The range of tests I have undertaken for ALSPAC is extensive and the same tests are often repeated for age comparison. I’ve had my heart and carotid artery scanned, allergies determined, bone density measured, my grip strength, lung function, balance, recall, speech and memory put through their paces. It’s an incredible insight into your own health. The study found that I was asthmatic, that my blood sugar was once too high and that I had scoliosis; significant health finds were always promptly communicated to my GP and I was advised to come in and speak to my doctor. The study also revealed why I’m so sensitive to loud noise. I can hear at -5 decibels, which is quieter than a snowflake falling to the ground – a fact, ironically, that I like to shout about. Luckily, I haven’t been diagnosed with anything serious but I am grateful for the opportunity to find out before most people probably could.
In the 21st century, data breaches and misuse of personal information is a hot topic. I’m aware that this study has huge quantities of data on me but I also know that it’s stored under a unique number assigned to me, rather than my name. Has it ever crossed my mind that the study could use my DNA in a way I’m unaware of? Of course. Have my siblings ever joked that I could be cloned very easily? Yes, and I always respond: “Don’t come crying to me when you need my stem cells!” All the information this study has collected on me is confidential and consensual and I trust that it will be used only for scientific research. That mothers should put their babies to sleep on their backs to prevent cot death and that peanut allergies can result from peanut oil in baby products were both researched and discovered by ALSPAC. Information like this saves lives and I’m proud to say that I’m part of it.
The study will keep going as long as funding is available. It’s rare to have a tri-generational study and the original participant group of more than 14,000 people, to which I belong, are now having their own children and ALSPAC has started to recruit the Children of the Children of the ‘90s.

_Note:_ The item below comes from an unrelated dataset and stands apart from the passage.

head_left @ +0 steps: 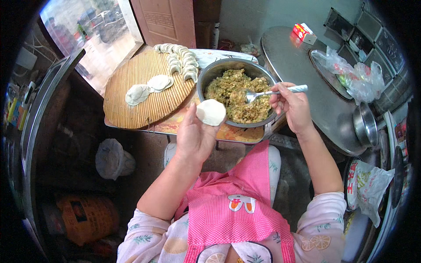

I’d like to meet the founder of ALSPAC, Professor Jean Golding, to thank her for including me, for the 2000th academic research paper the study has released this year and for creating the most detailed study of its kind in the world. In the meantime, I have another clinic to attend next month so I’m off to Bristol again. Far from feeling like a test monkey, I feel lucky to be part of this and one day I hope to enrol my children, too.